WORK REQUIRED - Please keep the images out and set down the data exactly as given.

DATA EXCERPT section start

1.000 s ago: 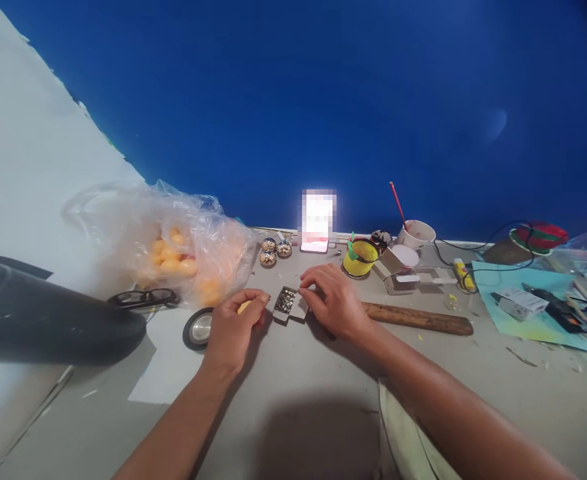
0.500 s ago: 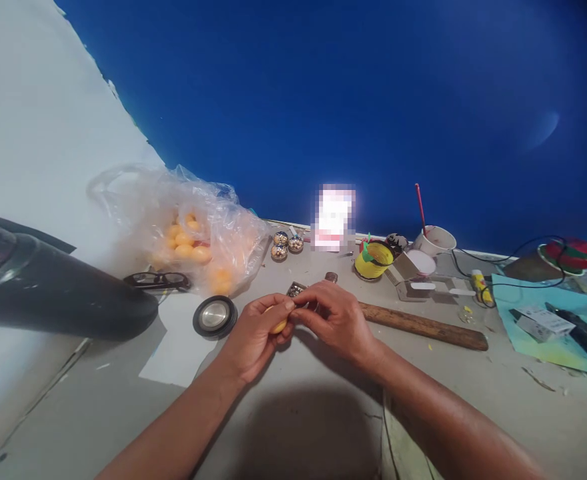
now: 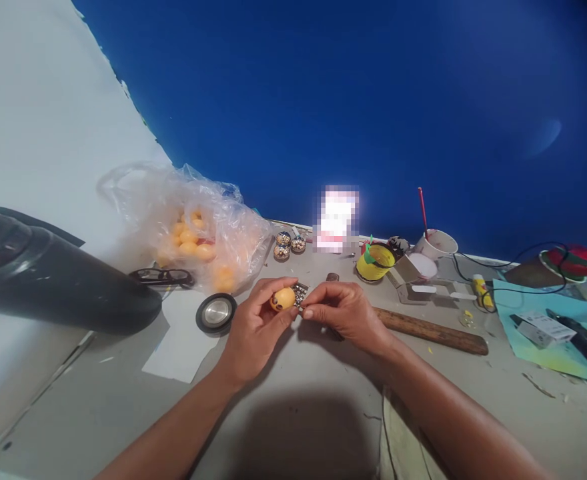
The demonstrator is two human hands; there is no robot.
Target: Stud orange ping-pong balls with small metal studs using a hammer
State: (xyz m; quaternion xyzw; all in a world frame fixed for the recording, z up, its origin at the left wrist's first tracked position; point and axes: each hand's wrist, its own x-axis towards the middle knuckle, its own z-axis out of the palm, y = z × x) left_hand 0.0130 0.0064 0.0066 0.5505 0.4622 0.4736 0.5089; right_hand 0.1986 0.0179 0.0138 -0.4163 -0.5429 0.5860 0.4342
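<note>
My left hand (image 3: 253, 327) is closed around a yellow egg-shaped ball (image 3: 284, 299), which bears a few dark shiny spots on its lower left. Close to the ball's right side, my right hand (image 3: 346, 313) pinches thumb against fingers; what sits between the fingertips is too small to make out. Just behind the fingertips lies a small heap of shiny metal bits (image 3: 300, 291), partly covered by the hands. A hammer (image 3: 431, 331) with a wooden handle rests beyond my right hand, its head partly hidden.
At left stand a clear plastic bag (image 3: 243, 233) of yellow balls, eyeglasses (image 3: 163, 275) and a round metal-centred disc (image 3: 216, 313). Several studded metallic balls (image 3: 282, 252) sit behind. A lit blurred screen (image 3: 337, 219), yellow pot (image 3: 375, 261), white cup (image 3: 438, 243) and blue-green sheet (image 3: 523, 307) lie rearward and right.
My left hand has turned and opened around the ball, showing its spotted side. My right hand has shifted slightly right and down, still pinching. The view has moved a little.
</note>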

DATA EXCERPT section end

EXERCISE OUTPUT -
1.000 s ago: 
0.500 s ago: 
now: 
The demonstrator is two human hands; there is no robot.
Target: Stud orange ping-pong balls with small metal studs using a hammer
State: (xyz m; quaternion xyzw; all in a world frame fixed for the recording, z up, its origin at the left wrist's first tracked position; point and axes: each hand's wrist, its own x-axis towards the middle knuckle, its own z-axis out of the palm, y = z × x) left_hand 0.0130 0.0064 0.0066 0.5505 0.4622 0.4736 0.5089; right_hand 0.1986 0.0179 0.0138 -0.4163 -0.5429 0.5860 0.4342
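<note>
My left hand (image 3: 253, 327) is closed around a yellow egg-shaped ball (image 3: 284, 299), which bears a few dark shiny spots on its lower left. Close to the ball's right side, my right hand (image 3: 346, 313) pinches thumb against fingers; what sits between the fingertips is too small to make out. Just behind the fingertips lies a small heap of shiny metal bits (image 3: 300, 291), partly covered by the hands. A hammer (image 3: 431, 331) with a wooden handle rests beyond my right hand, its head partly hidden.
At left stand a clear plastic bag (image 3: 243, 233) of yellow balls, eyeglasses (image 3: 163, 275) and a round metal-centred disc (image 3: 216, 313). Several studded metallic balls (image 3: 282, 252) sit behind. A lit blurred screen (image 3: 337, 219), yellow pot (image 3: 375, 261), white cup (image 3: 438, 243) and blue-green sheet (image 3: 523, 307) lie rearward and right.
My left hand has turned and opened around the ball, showing its spotted side. My right hand has shifted slightly right and down, still pinching. The view has moved a little.
</note>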

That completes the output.